━━━━━ DATA UNDER STUDY
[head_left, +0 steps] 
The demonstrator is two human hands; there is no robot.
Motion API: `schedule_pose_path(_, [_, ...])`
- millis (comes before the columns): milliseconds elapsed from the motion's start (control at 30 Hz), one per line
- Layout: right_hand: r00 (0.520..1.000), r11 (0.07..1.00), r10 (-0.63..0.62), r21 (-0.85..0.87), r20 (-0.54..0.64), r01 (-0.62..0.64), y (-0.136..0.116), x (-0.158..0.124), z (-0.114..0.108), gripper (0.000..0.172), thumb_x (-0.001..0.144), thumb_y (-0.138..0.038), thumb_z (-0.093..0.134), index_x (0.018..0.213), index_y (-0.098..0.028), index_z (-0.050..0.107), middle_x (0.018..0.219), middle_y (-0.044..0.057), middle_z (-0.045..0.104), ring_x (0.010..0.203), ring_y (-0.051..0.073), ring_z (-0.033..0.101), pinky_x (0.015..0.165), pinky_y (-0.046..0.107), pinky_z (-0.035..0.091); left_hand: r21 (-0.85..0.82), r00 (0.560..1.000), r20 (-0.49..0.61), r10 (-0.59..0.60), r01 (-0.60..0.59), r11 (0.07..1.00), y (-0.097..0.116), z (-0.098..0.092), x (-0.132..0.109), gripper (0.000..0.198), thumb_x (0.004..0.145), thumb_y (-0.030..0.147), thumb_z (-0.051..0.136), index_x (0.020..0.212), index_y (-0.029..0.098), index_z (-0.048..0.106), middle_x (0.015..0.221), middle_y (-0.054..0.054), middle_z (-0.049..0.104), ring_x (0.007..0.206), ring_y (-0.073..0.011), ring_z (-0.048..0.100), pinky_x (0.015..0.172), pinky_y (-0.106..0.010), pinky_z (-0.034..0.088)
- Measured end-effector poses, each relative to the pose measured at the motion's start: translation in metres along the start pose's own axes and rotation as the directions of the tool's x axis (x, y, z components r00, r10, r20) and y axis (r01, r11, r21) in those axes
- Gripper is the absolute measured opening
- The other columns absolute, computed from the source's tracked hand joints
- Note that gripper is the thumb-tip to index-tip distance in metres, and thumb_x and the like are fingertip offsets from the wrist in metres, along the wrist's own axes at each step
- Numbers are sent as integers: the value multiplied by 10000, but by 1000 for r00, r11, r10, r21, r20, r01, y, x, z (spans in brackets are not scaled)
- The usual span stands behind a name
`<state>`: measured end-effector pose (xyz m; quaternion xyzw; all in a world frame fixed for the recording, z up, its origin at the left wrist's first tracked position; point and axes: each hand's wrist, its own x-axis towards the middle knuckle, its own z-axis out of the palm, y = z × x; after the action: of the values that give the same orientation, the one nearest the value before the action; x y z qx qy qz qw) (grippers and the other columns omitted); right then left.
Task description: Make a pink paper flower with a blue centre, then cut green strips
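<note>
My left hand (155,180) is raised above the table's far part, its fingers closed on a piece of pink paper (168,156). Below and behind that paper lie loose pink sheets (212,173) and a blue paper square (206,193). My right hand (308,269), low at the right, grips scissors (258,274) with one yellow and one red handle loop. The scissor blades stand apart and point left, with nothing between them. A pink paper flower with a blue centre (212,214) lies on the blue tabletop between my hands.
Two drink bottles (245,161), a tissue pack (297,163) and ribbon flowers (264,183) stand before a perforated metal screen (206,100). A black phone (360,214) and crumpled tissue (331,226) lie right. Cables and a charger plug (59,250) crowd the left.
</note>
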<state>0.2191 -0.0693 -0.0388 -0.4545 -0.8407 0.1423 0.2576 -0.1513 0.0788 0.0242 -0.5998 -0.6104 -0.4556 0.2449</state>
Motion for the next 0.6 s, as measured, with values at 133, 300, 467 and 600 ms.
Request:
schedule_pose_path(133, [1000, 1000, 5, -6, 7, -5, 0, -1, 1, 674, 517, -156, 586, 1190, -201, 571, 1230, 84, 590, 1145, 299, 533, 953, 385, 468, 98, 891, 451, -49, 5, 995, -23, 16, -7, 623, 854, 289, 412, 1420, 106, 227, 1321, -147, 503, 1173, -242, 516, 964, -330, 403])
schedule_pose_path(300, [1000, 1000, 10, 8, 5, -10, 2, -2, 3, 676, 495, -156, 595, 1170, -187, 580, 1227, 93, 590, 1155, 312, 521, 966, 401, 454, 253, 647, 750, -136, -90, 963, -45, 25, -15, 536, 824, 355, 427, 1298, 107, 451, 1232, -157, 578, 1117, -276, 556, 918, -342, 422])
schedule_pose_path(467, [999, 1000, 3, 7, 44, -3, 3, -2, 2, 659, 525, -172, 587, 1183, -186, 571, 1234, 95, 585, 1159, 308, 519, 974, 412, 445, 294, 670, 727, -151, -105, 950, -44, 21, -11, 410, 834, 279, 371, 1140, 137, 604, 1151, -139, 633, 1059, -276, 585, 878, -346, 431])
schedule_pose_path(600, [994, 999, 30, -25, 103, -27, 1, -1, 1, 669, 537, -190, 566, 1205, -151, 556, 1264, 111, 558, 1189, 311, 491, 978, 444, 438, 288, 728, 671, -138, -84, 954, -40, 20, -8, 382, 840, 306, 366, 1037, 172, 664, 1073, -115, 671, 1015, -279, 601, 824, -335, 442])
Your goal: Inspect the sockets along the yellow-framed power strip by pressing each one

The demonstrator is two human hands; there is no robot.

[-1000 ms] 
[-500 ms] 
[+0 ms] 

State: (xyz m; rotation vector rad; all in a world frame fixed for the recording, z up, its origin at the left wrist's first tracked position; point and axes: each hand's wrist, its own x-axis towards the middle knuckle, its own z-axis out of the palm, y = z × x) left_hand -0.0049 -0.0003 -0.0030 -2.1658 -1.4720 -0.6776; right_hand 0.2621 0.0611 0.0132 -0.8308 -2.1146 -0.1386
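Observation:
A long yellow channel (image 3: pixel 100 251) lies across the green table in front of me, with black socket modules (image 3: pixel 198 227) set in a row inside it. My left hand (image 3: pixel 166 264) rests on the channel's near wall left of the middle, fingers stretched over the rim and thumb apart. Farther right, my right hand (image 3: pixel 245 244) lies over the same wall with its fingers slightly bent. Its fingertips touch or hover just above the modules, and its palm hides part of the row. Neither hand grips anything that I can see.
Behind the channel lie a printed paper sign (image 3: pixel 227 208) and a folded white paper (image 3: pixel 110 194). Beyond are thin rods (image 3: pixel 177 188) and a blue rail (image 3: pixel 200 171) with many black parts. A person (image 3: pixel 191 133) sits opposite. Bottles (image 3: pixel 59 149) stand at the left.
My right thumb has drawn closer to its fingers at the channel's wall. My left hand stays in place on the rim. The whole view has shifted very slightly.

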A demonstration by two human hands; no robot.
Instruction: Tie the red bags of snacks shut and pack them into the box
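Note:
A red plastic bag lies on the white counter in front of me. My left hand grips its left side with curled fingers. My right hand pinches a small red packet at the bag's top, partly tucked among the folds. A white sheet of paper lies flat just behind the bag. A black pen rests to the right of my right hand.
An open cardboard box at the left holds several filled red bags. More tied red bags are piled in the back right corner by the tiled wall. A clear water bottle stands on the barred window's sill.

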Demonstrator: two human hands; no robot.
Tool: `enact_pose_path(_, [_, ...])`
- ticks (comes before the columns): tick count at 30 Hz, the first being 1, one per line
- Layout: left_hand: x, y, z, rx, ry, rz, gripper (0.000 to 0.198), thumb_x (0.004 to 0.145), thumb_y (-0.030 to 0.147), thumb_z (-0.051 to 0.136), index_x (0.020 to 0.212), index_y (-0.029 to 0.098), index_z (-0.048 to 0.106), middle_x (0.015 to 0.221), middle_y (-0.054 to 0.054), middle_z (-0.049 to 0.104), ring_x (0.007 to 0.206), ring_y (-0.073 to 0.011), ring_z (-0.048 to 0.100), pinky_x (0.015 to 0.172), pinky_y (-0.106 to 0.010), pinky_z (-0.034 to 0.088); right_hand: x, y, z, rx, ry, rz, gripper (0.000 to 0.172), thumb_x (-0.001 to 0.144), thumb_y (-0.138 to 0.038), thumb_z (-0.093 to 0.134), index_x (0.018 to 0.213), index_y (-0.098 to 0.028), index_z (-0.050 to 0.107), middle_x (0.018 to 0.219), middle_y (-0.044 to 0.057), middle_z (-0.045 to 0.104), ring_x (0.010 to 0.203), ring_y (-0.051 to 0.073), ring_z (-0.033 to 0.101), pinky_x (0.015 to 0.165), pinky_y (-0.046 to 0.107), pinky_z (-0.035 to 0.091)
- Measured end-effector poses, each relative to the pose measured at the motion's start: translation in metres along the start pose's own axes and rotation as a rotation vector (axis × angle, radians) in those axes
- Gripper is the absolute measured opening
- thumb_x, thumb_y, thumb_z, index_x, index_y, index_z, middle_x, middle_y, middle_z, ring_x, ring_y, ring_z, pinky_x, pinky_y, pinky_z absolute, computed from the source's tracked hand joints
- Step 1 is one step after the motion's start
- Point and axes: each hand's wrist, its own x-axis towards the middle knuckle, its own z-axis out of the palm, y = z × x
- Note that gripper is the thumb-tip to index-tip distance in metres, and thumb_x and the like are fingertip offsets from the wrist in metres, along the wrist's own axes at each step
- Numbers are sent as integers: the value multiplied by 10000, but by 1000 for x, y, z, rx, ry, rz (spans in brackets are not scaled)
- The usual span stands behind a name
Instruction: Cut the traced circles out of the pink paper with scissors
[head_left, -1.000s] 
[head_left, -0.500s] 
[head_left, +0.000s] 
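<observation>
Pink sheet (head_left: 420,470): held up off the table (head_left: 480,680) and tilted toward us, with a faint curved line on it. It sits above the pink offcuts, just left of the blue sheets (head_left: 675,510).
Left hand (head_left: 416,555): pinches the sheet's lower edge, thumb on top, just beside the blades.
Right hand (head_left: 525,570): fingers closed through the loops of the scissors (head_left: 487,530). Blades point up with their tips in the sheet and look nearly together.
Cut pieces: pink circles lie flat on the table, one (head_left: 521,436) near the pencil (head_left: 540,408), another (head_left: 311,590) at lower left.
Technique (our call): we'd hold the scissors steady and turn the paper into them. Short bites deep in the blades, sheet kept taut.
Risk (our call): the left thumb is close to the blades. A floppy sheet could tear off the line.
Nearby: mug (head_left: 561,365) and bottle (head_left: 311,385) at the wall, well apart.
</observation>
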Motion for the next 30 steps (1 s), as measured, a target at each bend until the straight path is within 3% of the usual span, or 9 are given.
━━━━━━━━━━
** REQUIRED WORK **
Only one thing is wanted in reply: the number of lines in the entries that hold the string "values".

** THE COMPLETED TASK **
2